### [TASK TO CARRY OUT]
In the listing below, find the line containing "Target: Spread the" and the line containing "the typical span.". Repeat exactly those two lines and every line between them.

### [THE DATA]
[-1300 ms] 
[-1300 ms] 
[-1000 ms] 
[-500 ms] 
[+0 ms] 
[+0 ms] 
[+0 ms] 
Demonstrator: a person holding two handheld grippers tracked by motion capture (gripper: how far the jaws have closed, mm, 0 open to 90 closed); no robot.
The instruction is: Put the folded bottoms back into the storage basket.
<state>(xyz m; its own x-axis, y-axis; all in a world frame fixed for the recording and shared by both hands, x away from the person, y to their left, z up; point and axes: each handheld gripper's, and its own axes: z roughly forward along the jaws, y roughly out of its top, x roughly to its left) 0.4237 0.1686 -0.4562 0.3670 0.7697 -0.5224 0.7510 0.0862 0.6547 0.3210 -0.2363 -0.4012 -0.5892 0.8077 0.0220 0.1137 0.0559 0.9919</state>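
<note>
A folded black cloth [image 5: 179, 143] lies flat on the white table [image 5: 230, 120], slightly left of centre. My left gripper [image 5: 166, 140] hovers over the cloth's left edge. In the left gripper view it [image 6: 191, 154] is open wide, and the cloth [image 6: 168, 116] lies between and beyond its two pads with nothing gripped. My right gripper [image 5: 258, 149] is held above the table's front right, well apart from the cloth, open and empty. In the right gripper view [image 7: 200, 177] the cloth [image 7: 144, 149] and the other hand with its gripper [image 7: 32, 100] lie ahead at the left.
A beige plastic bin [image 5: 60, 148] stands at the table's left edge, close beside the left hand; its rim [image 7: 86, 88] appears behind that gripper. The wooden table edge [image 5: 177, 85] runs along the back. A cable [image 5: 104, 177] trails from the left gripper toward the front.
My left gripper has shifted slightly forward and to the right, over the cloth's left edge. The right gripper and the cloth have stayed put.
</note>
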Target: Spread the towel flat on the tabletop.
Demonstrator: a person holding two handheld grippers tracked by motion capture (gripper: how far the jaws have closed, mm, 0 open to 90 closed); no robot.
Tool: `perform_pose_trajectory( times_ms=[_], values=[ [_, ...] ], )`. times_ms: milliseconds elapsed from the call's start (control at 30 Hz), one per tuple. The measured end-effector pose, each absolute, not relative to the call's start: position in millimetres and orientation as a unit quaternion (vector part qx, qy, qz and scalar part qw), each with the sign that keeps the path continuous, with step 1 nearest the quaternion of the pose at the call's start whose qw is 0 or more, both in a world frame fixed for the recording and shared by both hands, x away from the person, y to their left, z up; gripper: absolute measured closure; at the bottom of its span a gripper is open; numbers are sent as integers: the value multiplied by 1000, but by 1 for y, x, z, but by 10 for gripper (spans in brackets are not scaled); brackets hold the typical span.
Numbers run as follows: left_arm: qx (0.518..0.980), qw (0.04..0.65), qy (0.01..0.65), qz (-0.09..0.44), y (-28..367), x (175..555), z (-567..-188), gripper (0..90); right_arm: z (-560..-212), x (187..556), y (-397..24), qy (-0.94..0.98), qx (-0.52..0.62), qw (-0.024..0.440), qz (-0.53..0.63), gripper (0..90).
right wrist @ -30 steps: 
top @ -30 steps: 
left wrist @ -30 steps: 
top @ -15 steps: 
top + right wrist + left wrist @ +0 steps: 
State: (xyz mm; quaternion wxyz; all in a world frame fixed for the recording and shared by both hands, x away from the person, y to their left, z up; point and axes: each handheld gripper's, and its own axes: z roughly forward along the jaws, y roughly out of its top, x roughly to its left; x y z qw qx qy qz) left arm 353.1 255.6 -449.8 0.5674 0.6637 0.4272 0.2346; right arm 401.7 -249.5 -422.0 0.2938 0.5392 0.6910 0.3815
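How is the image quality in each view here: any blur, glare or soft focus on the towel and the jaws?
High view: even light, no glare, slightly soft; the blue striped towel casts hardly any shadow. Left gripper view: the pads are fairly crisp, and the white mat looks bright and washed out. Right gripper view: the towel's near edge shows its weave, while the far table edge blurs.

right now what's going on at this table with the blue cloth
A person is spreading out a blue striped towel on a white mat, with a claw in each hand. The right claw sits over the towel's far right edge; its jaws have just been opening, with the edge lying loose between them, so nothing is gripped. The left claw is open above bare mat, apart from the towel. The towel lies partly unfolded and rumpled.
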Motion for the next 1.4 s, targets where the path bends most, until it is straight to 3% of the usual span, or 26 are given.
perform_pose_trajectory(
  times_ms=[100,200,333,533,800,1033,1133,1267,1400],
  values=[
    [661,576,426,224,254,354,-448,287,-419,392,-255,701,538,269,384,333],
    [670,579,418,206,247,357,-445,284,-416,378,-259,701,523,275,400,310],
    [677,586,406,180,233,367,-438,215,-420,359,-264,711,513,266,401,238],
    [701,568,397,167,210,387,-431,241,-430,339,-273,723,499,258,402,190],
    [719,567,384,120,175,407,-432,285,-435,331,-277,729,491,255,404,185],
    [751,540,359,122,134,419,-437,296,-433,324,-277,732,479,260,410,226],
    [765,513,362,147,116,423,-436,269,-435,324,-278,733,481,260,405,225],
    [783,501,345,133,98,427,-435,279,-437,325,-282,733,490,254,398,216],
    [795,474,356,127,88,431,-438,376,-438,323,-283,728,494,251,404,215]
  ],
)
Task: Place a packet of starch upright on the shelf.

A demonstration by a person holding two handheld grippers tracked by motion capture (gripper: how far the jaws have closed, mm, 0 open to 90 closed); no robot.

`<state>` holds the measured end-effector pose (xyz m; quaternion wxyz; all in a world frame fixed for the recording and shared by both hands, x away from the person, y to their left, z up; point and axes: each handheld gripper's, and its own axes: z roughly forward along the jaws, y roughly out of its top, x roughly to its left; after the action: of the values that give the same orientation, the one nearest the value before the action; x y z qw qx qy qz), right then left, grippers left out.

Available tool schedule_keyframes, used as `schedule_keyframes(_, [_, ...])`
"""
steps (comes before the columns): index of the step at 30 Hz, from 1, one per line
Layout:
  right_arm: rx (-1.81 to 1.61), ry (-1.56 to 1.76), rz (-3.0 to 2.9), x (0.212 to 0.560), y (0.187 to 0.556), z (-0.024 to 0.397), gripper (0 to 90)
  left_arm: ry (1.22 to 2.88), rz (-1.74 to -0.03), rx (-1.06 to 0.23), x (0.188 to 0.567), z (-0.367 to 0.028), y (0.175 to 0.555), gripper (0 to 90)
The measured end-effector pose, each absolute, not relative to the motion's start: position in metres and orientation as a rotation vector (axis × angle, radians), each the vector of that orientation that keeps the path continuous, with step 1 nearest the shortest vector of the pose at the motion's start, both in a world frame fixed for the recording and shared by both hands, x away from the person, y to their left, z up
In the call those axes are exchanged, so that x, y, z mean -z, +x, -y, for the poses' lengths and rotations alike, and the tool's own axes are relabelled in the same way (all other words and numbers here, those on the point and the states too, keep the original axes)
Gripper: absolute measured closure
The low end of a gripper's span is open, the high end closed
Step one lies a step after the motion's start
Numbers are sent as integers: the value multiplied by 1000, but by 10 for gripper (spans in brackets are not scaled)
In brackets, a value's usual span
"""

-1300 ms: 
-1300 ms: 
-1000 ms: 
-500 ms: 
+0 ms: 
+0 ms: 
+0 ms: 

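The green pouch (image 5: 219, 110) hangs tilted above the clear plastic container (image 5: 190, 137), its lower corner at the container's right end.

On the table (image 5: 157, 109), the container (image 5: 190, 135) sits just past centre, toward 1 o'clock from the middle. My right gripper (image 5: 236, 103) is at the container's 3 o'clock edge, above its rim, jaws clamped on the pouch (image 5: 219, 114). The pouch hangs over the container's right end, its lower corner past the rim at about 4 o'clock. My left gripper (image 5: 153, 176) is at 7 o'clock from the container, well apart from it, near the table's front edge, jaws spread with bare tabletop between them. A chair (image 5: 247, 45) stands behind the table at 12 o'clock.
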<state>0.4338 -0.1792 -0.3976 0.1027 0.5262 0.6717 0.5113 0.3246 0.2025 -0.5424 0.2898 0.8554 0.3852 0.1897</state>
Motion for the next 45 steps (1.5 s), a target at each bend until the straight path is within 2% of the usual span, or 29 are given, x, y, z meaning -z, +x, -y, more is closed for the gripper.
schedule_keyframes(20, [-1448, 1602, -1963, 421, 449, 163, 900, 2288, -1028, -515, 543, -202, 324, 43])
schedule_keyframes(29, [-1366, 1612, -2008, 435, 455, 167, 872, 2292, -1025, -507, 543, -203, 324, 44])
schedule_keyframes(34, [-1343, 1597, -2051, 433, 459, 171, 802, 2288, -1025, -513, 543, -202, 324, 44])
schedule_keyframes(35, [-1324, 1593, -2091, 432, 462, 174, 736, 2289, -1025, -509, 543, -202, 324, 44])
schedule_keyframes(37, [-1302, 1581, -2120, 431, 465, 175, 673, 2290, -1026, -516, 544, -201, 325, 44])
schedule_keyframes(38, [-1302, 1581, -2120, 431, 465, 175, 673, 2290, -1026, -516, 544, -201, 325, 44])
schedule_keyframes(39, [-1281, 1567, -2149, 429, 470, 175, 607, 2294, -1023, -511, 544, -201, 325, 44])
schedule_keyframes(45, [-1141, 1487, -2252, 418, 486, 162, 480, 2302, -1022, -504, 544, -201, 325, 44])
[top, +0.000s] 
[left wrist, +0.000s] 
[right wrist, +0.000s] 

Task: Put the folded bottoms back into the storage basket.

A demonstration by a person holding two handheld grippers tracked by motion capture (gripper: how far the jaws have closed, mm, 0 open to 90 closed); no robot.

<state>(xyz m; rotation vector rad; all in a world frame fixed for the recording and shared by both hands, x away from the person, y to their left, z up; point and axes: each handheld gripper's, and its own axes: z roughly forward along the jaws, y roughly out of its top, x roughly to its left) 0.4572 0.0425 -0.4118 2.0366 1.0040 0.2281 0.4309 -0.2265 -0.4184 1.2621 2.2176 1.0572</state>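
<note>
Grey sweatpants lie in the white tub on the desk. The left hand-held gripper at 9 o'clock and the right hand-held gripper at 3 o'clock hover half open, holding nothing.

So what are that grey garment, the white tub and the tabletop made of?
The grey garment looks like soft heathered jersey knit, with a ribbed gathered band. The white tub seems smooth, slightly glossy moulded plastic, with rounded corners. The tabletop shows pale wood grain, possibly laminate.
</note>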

### [RESPONSE AREA]
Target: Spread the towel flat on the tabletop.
Demonstrator: a person holding two handheld grippers tracked by motion capture (gripper: how far the jaws have closed, mm, 0 open to 90 closed); no robot.
Tool: `perform_pose_trajectory( times_ms=[_], values=[ [_, ...] ], )`. times_ms: milliseconds elapsed from the call's start (control at 30 Hz), one per tuple. The measured end-effector pose, each absolute, not relative to the call's start: position in millimetres and orientation as a unit quaternion (vector part qx, qy, qz and scalar part qw), each with the sign that keeps the path continuous, with step 1 nearest the quaternion of the pose at the call's start whose qw is 0 or more, both in a world frame fixed for the recording and shared by both hands, x away from the person, y to their left, z up; gripper: absolute measured closure; at the bottom of its span a gripper is open; numbers are sent as integers: the value multiplied by 1000, but by 1 for y, x, z, but by 10 for gripper (spans in brackets are not scaled); brackets hold the typical span.

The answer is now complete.